■ What you need to do: Leaving the images behind, copy every line of the records exactly.

Dataset excerpts
===

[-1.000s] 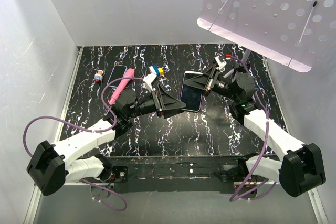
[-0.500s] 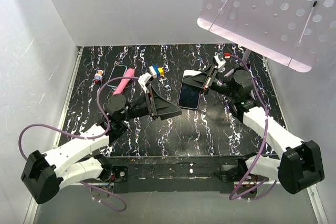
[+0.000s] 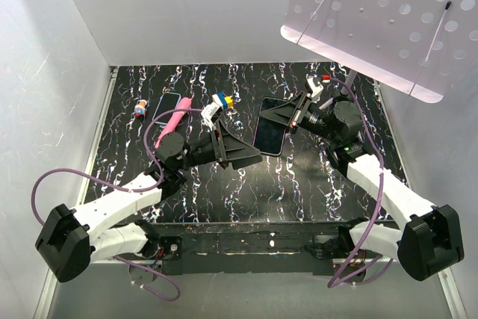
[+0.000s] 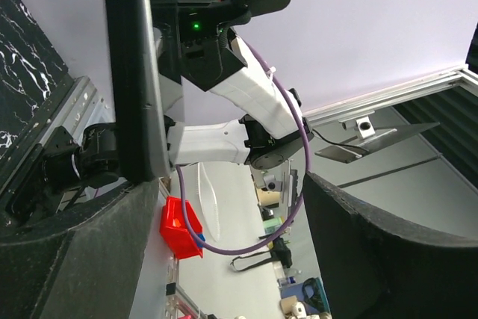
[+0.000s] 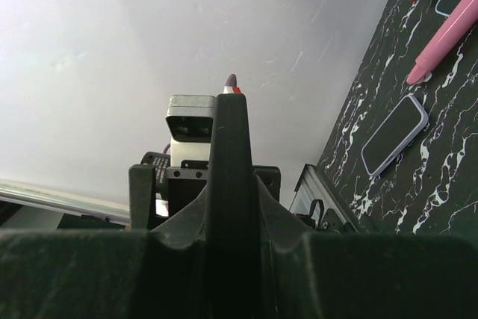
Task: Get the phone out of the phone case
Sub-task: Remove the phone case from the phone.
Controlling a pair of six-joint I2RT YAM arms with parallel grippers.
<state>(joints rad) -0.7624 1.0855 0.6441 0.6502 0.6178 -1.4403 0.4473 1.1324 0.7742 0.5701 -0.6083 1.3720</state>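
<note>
Black white-veined table (image 3: 299,184) inside white walls. White perforated panel (image 3: 381,20) hangs over the far right corner.

Left arm (image 3: 119,203) reaches in from the near left, right arm (image 3: 381,184) from the near right. Both point toward mid-table.

Right gripper (image 3: 272,115): jaws clamped on the far end of the phone (image 3: 269,134), which is off the table at centre-right, dark face up, thin pale rim. Right wrist view: phone (image 5: 228,147) seen edge-on, pinched between the two fingers (image 5: 179,222). Cannot tell whether the case is on it.

Left gripper (image 3: 250,156): jaws spread wide, nothing between them. Tips are just beside the phone's near left corner. Left wrist view: gap between fingers (image 4: 373,244) shows only the right arm and the room beyond. The phone (image 4: 134,72) stands edge-on over the left-hand finger. Contact cannot be told.

Far left of table, well apart from both grippers:
- pink stick-like object (image 3: 173,119), lying slantwise
- second dark phone-shaped slab (image 3: 168,101) just beside it
- blue-and-yellow block (image 3: 222,100)
- small figurine (image 3: 140,108), nearest the left wall

Right wrist view only: another dark slab with a lilac rim (image 5: 393,134) lies flat on the table near the pink object's tip. Phone or case, cannot tell.
</note>
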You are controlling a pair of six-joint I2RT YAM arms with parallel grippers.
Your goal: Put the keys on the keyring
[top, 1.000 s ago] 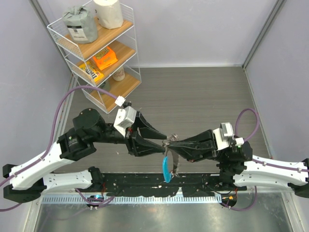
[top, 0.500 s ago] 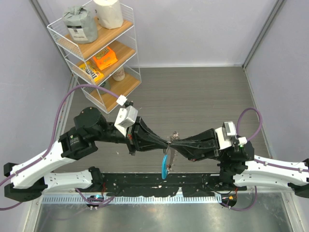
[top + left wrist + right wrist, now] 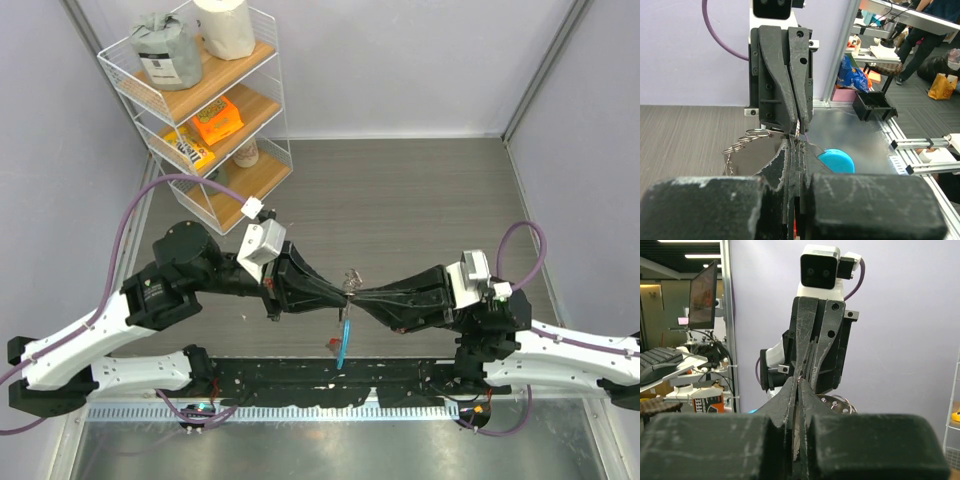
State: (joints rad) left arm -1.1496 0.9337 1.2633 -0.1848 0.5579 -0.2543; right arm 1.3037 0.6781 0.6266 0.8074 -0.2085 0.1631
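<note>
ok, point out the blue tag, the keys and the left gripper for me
blue tag [image 3: 836,161]: left wrist view, on its rounded blue face.
keys [image 3: 742,144]: left wrist view, on the middle of the silvery fan.
left gripper [image 3: 343,294]: top view, at its shut fingertips.

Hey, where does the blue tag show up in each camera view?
Top view: the blue tag hangs just below where the claws meet, mid-picture.
Left wrist: right of centre, a round blue shape behind the claws.
Right wrist: seemingly only a blue sliver, lower left of centre.
Shared landmark: left claw and right claw shut tip to tip.
</note>
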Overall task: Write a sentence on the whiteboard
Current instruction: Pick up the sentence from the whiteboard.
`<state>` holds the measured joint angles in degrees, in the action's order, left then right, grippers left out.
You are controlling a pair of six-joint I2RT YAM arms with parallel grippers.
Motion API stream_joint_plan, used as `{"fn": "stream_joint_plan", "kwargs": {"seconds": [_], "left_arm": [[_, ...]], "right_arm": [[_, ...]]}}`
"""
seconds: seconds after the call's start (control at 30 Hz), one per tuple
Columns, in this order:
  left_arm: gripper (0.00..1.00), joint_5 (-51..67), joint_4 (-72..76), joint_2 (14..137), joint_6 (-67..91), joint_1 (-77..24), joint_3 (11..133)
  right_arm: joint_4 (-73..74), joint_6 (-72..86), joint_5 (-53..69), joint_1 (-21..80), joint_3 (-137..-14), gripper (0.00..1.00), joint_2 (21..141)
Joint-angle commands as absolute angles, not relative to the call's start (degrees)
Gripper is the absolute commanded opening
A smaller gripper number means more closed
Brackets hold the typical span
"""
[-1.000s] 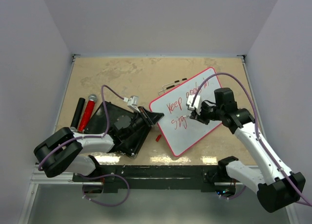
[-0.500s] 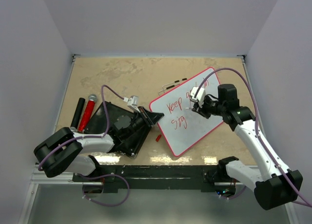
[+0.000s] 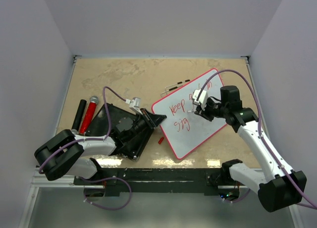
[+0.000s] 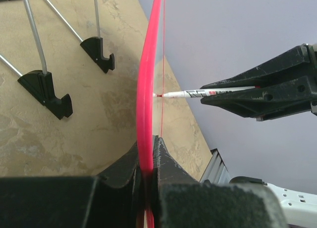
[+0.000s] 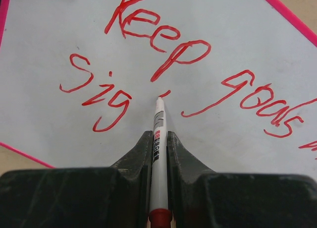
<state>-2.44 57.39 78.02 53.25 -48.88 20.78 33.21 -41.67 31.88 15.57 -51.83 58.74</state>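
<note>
Whiteboard (image 3: 193, 136) pinched by left claw (image 4: 147, 151); right claw (image 5: 158, 139), pinching marker (image 5: 159, 116), farther up-board than before.

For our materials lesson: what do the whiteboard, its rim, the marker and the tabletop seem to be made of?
Whiteboard: smooth white, probably coated board; ink sits cleanly. Rim: shiny red plastic, likely. Marker: white printed plastic barrel. Tabletop: matt, mottled beige, stone-look laminate perhaps.

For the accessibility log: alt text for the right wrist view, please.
The right end effector, shut on a white marker, holds its tip to the whiteboard at a short red stroke. The unfinished red sentence reads "Keep goals" above "sig".
</note>
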Motion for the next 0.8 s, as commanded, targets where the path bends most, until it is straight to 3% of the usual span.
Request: {"fn": "stream_joint_plan", "kwargs": {"seconds": [0.0,0.27,0.77], "left_arm": [[0.0,-0.26,59.77,78.31,49.39,-49.48,21.53],[0.0,-0.26,59.85,78.4,49.48,-49.39,21.62],[0.0,1.05,59.76,78.4,49.39,-49.48,21.62]], "right_arm": [[38.31,-45.87,33.92,15.56,-50.45,0.0,57.48],[43.07,-49.75,34.54,15.47,-49.66,0.0,58.18],[31.12,-39.29,30.15,15.38,-50.1,0.0,56.43]]}}
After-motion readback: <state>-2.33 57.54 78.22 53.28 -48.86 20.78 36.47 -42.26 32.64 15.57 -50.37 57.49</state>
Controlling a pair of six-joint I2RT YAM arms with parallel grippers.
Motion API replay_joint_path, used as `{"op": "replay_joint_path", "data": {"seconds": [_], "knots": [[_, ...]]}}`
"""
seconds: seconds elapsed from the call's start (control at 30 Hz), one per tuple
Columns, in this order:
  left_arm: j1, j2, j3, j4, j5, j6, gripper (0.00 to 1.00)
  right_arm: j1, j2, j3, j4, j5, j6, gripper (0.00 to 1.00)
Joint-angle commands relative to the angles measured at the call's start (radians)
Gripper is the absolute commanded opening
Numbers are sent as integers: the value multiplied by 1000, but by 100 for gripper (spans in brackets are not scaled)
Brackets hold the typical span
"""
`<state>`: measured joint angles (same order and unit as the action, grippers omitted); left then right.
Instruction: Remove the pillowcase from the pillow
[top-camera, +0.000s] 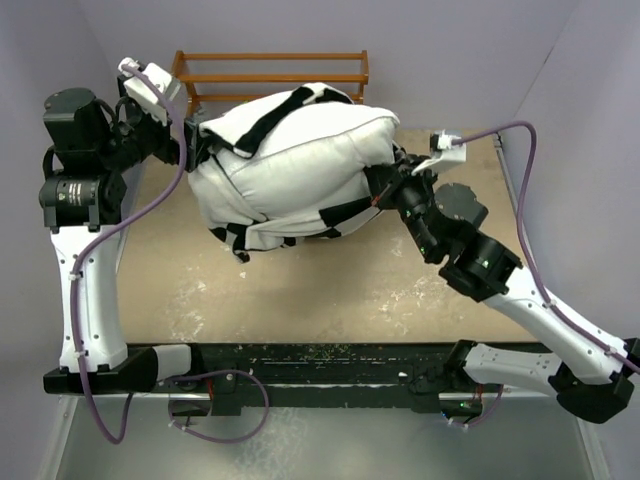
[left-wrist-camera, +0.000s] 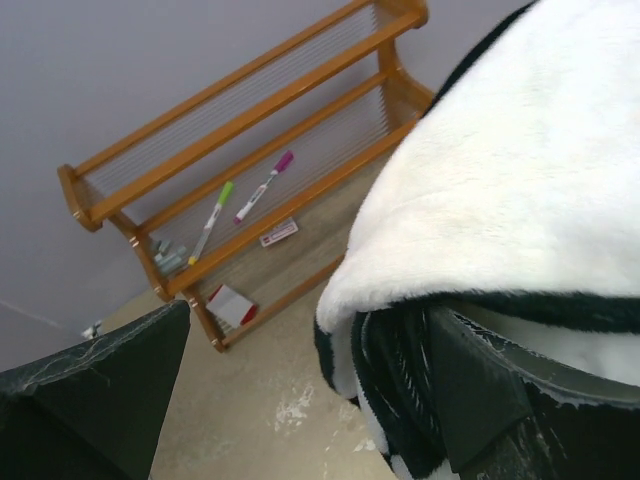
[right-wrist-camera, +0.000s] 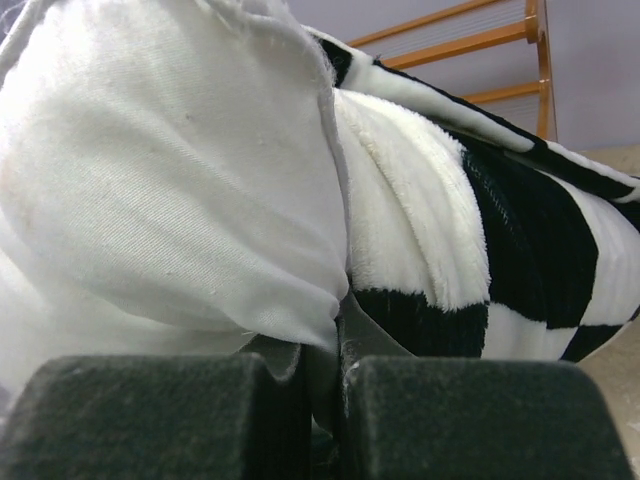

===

■ Output:
[-1.000s] 
[-0.500s] 
[+0.000s] 
[+0.000s] 
[+0.000s] 
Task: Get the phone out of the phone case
Sub-task: Remove the phone case from the phone.
Controlling a pair of six-joint I2RT YAM arms with parallel grippers.
<state>(joints rad) -0.7624 1.0855 0.6441 0.6502 0.6178 -1.4403 0.4473 1.1324 0.7742 0.5701 -0.6083 1.3720</state>
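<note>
Black white-veined table (image 3: 299,184) inside white walls. White perforated panel (image 3: 381,20) hangs over the far right corner.

Left arm (image 3: 119,203) reaches in from the near left, right arm (image 3: 381,184) from the near right. Both point toward mid-table.

Right gripper (image 3: 272,115): jaws clamped on the far end of the phone (image 3: 269,134), which is off the table at centre-right, dark face up, thin pale rim. Right wrist view: phone (image 5: 228,147) seen edge-on, pinched between the two fingers (image 5: 179,222). Cannot tell whether the case is on it.

Left gripper (image 3: 250,156): jaws spread wide, nothing between them. Tips are just beside the phone's near left corner. Left wrist view: gap between fingers (image 4: 373,244) shows only the right arm and the room beyond. The phone (image 4: 134,72) stands edge-on over the left-hand finger. Contact cannot be told.

Far left of table, well apart from both grippers:
- pink stick-like object (image 3: 173,119), lying slantwise
- second dark phone-shaped slab (image 3: 168,101) just beside it
- blue-and-yellow block (image 3: 222,100)
- small figurine (image 3: 140,108), nearest the left wall

Right wrist view only: another dark slab with a lilac rim (image 5: 393,134) lies flat on the table near the pink object's tip. Phone or case, cannot tell.
</note>
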You are controlling a pair of six-joint I2RT YAM arms with parallel grippers.
Your goal: Put the keys on the keyring
[top, 1.000 s ago] 
[top, 0.500 s ago] 
[top + left wrist + right wrist, now] 
State: (joints rad) left arm -1.1496 0.9337 1.2633 -0.1848 0.5579 -0.2543; right arm 1.3037 0.6781 0.6266 0.8074 -0.2085 0.1631
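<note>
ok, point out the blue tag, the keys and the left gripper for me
blue tag [image 3: 836,161]: left wrist view, on its rounded blue face.
keys [image 3: 742,144]: left wrist view, on the middle of the silvery fan.
left gripper [image 3: 343,294]: top view, at its shut fingertips.

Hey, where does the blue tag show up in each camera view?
Top view: the blue tag hangs just below where the claws meet, mid-picture.
Left wrist: right of centre, a round blue shape behind the claws.
Right wrist: seemingly only a blue sliver, lower left of centre.
Shared landmark: left claw and right claw shut tip to tip.
</note>
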Overall task: Write a sentence on the whiteboard
Current instruction: Pick up the sentence from the whiteboard.
`<state>` holds the measured joint angles in degrees, in the action's order, left then right, grippers left out.
You are controlling a pair of six-joint I2RT YAM arms with parallel grippers.
Motion API stream_joint_plan, used as `{"fn": "stream_joint_plan", "kwargs": {"seconds": [_], "left_arm": [[_, ...]], "right_arm": [[_, ...]]}}`
"""
seconds: seconds after the call's start (control at 30 Hz), one per tuple
Columns, in this order:
  left_arm: gripper (0.00..1.00), joint_5 (-51..67), joint_4 (-72..76), joint_2 (14..137), joint_6 (-67..91), joint_1 (-77..24), joint_3 (11..133)
  right_arm: joint_4 (-73..74), joint_6 (-72..86), joint_5 (-53..69), joint_1 (-21..80), joint_3 (-137..-14), gripper (0.00..1.00), joint_2 (21..141)
Joint-angle commands as absolute angles, not relative to the call's start (degrees)
Gripper is the absolute commanded opening
A smaller gripper number means more closed
Brackets hold the typical span
"""
[-1.000s] 
[-0.500s] 
[+0.000s] 
[+0.000s] 
[+0.000s] 
<state>-2.44 57.39 78.02 53.25 -48.88 20.78 33.21 -41.67 31.88 15.57 -51.83 58.74</state>
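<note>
Whiteboard (image 3: 193, 136) pinched by left claw (image 4: 147, 151); right claw (image 5: 158, 139), pinching marker (image 5: 159, 116), farther up-board than before.

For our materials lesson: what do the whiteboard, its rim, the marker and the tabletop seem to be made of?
Whiteboard: smooth white, probably coated board; ink sits cleanly. Rim: shiny red plastic, likely. Marker: white printed plastic barrel. Tabletop: matt, mottled beige, stone-look laminate perhaps.

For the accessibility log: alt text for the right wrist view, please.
The right end effector, shut on a white marker, holds its tip to the whiteboard at a short red stroke. The unfinished red sentence reads "Keep goals" above "sig".
</note>
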Motion for the next 0.8 s, as commanded, targets where the path bends most, until it is straight to 3% of the usual span.
Request: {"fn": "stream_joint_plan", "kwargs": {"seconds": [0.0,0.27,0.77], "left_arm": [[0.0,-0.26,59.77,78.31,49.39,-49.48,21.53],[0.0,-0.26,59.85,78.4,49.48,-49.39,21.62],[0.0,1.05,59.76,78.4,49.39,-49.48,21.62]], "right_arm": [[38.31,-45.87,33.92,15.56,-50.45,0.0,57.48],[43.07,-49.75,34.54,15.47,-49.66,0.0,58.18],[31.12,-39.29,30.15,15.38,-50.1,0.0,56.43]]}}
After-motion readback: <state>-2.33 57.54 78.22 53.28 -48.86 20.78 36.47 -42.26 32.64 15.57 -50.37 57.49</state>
Controlling a pair of six-joint I2RT YAM arms with parallel grippers.
Motion API replay_joint_path, used as `{"op": "replay_joint_path", "data": {"seconds": [_], "knots": [[_, ...]]}}`
"""
seconds: seconds elapsed from the call's start (control at 30 Hz), one per tuple
Columns, in this order:
  left_arm: j1, j2, j3, j4, j5, j6, gripper (0.00 to 1.00)
  right_arm: j1, j2, j3, j4, j5, j6, gripper (0.00 to 1.00)
Joint-angle commands relative to the angles measured at the call's start (radians)
Gripper is the absolute commanded opening
Numbers are sent as integers: the value multiplied by 1000, but by 100 for gripper (spans in brackets are not scaled)
Brackets hold the typical span
"""
`<state>`: measured joint angles (same order and unit as the action, grippers omitted); left then right.
Instruction: Remove the pillowcase from the pillow
[top-camera, +0.000s] 
[left-wrist-camera, +0.000s] 
[right-wrist-camera, +0.000s] 

What was asked for in the exercise is now done.